Um pouco antes da reunião dos bispos dos EUA nesta semana em Baltimore, a expectativa – para ser claro, dos próprios bispos – era de tomar decisões importantes sobre a crise de abuso sexual clerical que abalou a Igreja nos últimos seis meses.
A reportagem é de John L. Allen Jr., publicada por Crux, 13-11-2018. A tradução é de Luísa Flores Somavilla.

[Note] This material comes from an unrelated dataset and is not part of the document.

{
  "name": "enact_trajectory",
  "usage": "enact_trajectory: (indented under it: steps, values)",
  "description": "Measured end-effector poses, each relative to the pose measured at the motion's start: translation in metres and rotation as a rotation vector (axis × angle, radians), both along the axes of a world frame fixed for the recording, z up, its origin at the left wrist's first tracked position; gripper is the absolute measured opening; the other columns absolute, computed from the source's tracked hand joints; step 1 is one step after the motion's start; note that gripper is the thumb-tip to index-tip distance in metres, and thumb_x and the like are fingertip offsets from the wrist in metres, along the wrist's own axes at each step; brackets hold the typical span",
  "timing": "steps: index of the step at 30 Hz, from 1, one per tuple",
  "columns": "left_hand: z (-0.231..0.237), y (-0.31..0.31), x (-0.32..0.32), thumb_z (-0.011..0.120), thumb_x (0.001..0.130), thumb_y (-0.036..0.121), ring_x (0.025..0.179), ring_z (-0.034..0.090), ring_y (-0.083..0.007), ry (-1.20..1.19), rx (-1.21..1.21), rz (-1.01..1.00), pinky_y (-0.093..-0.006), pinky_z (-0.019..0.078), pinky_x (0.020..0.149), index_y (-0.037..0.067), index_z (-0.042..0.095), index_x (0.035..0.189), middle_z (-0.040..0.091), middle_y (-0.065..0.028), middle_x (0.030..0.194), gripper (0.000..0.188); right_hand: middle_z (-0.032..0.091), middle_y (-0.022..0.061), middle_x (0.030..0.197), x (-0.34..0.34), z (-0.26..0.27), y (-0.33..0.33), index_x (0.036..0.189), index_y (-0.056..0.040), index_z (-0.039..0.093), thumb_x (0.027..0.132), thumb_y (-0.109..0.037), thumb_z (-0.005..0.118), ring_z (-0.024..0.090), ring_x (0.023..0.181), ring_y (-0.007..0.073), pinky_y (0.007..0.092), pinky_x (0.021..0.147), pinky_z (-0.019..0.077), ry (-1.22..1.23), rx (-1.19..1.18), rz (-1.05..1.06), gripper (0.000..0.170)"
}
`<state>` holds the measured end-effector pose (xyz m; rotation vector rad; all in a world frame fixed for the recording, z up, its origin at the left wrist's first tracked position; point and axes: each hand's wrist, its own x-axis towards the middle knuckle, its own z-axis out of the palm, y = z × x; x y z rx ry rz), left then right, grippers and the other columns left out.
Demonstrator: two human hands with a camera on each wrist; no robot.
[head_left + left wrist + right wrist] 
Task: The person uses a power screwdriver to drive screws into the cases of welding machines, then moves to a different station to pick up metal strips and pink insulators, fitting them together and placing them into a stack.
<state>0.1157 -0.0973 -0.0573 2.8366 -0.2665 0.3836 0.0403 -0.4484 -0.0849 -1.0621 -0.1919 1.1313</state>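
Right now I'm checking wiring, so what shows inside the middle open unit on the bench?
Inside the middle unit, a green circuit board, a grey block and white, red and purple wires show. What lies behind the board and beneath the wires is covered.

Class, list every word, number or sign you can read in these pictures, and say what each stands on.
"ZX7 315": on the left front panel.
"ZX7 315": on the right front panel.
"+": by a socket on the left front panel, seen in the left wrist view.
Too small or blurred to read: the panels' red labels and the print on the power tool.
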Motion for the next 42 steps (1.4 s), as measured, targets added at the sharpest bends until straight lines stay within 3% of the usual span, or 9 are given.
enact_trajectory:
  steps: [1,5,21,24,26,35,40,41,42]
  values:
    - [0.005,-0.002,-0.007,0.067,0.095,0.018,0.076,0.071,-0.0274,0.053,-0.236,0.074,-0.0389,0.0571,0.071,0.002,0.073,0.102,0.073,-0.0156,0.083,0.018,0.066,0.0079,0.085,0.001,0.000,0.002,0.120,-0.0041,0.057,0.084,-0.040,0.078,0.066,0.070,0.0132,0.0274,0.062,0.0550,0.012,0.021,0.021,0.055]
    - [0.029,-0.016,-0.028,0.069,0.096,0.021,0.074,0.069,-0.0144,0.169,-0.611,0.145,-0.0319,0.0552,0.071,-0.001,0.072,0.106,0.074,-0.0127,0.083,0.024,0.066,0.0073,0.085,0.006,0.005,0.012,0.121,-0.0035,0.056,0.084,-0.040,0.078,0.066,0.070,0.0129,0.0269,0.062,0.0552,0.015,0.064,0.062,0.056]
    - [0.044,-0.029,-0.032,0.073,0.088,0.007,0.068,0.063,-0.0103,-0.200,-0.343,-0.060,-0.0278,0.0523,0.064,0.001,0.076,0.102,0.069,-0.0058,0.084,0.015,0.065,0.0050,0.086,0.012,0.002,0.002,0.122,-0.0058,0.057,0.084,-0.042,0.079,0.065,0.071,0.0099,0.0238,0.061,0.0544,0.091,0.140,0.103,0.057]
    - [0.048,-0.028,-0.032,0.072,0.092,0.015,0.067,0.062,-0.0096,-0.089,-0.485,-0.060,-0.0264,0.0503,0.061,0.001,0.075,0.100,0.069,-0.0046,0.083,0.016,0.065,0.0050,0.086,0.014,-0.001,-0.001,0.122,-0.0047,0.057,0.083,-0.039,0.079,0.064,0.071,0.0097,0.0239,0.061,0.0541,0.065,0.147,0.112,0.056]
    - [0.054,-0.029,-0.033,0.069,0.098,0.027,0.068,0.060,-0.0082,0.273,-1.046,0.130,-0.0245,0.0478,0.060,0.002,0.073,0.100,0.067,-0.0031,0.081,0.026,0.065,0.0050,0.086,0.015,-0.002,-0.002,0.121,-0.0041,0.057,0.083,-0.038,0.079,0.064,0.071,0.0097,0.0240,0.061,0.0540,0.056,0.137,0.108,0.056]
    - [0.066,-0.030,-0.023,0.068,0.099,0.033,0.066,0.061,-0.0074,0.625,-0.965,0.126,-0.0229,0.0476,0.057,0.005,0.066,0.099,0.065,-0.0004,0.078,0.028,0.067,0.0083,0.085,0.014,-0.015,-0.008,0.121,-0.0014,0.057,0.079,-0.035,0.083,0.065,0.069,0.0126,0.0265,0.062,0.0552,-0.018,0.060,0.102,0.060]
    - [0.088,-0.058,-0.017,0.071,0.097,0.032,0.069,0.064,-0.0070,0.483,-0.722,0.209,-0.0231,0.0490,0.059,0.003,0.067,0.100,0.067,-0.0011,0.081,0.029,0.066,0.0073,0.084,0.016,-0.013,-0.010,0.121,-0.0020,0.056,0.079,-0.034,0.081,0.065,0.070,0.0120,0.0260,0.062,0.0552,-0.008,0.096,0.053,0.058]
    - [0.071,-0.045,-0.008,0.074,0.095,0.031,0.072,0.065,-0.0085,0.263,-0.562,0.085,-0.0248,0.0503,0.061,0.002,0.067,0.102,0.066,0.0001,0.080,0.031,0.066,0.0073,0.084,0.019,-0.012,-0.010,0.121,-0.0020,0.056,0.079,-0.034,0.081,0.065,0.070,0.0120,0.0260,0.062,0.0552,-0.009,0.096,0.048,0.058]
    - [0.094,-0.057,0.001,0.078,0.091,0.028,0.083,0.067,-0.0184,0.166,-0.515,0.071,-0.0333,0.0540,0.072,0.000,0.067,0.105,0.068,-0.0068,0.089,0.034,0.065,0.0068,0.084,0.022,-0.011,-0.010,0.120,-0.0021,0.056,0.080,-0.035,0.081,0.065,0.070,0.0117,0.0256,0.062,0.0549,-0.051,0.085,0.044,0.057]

Mas o que aconteceu na segunda de manhã basicamente sugou todo o oxigênio da sala, assim que o cardeal Daniel Dinardo, de Galveston-Houston, presidente da conferência, anunciou que o Vaticano havia pedido que
- os bispos atrasassem qualquer medida até fevereiro,
- quando o Papa Francisco planeja convocar uma reunião de cúpula dos presidentes das conferências episcopais do mundo todo para discutir a proteção às crianças.
É interessante notar que a ação comunicada aos bispos dos Estados Unidos no final do domingo veio depois do encontro entre o Papa Francisco com o cardeal canadense Marc Ouellet, prefeito da Congregação dos Bispos do Vaticano, e o arcebispo francês Christophe Pierre, embaixador do Vaticano para os EUA, em Roma, no sábado.

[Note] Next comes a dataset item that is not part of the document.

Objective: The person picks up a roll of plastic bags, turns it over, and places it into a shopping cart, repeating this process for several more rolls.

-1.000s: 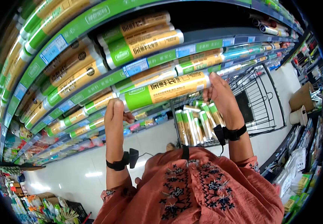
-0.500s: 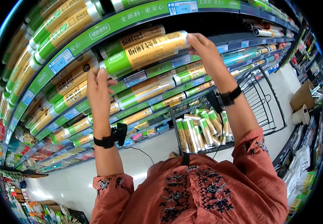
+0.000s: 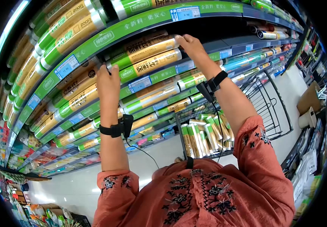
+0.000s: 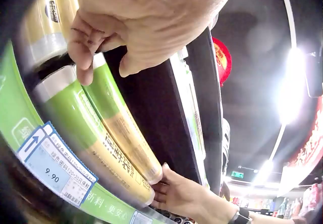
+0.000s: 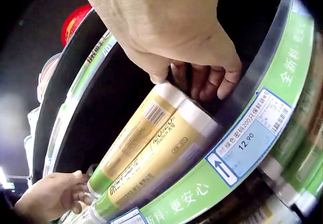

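Rolls of food storage bags in green and tan wrappers lie side by side on a shelf in the head view, among them a front roll [image 3: 152,63] and a roll behind it [image 3: 144,51]. My left hand [image 3: 108,81] is at their left ends; in the left wrist view its fingertips reach the white ends with the thumb apart. At the other end, my right hand [image 3: 193,47] has its thumb against the white end of the rear roll [image 5: 139,133]. Its fingers [image 5: 222,85] bend down past the ends, in the right wrist view.
A wire shopping cart [image 3: 273,102] stands below at the right, with several similar rolls [image 3: 197,138] upright or leaning in it. Green shelf edging [image 3: 144,19] with price labels runs just above the hands. More rolls [image 3: 67,32] fill the shelves at the left.
Both hands first held one roll out in front, over the aisle, then carried it up and forward to the shelf. Now the rolls lie on the shelf, with the hands at their ends.
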Motion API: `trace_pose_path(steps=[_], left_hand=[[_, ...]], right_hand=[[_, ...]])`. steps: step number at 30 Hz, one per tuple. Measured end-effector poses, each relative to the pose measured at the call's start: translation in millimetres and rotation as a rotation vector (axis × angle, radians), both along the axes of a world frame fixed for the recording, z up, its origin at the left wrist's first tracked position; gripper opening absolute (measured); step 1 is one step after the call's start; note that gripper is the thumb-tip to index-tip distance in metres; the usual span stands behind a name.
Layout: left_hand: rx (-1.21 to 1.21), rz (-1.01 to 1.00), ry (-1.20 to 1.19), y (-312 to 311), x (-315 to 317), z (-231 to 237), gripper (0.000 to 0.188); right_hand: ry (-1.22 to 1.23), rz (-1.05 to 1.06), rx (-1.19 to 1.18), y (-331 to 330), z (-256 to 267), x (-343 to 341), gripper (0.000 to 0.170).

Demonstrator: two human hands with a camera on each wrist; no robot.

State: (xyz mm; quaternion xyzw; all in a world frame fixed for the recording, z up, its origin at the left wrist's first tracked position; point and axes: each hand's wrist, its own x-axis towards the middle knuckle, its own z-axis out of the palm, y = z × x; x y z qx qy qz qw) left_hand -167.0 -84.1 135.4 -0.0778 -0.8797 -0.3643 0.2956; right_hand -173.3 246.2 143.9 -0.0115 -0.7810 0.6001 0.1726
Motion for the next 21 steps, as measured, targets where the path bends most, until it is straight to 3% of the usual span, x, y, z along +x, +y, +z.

Segue um resumo rápido: se já havia grandes expectativas para a reunião de fevereiro, agora a expectativa cresceu exponencialmente.
- O fato de o Vaticano pedir que a Conferência dos Bispos do quarto maior país católico do mundo, que está profundamente marcado pela crise,
- espere mais três meses antes de tomar qualquer ação significativa sugere que a reunião de fevereiro
- vai ter de apresentar algo muito significativo. Senão, pelo menos nos EUA, a situação vai ficar feia.
O próprio DiNardo parecia atordoado ao fazer o anúncio, e isso certamente descreve a reação de muitos dos outros bispos.
Certamente, há várias razões para a solicitação, que não necessariamente indicam uma negação. O padre jesuíta James Martin sugeriu várias delas em uma série de tweets nesta segunda-feira pela manhã, sugerindo
- que talvez Francisco queira uma resposta mais universal,
- que talvez a Conferência dos Bispos dos EUA não seja unida o suficiente para enfrentar a situação
- e que talvez o Papa tenha algo na manga para fevereiro que ele não quer antecipar.
Mas acabou surgindo uma explicação alternativa. Várias fontes disseram ao Crux que
- havia problemas sérios legislativos com várias das propostas desenvolvidas pelos bispos,
- as quais só foram finalizadas no dia 30 de outubro,
- dando ao Vaticano pouco tempo de reação.
De acordo com essa visão, na verdade Ouellet
- fez um favor à conferência ao pedir que esperassem um pouco,
- evitando um cenário em que suas propostas fossem derrubadas em Roma,
- o que seria uma visto como reprovação por não terem feito a lição de casa.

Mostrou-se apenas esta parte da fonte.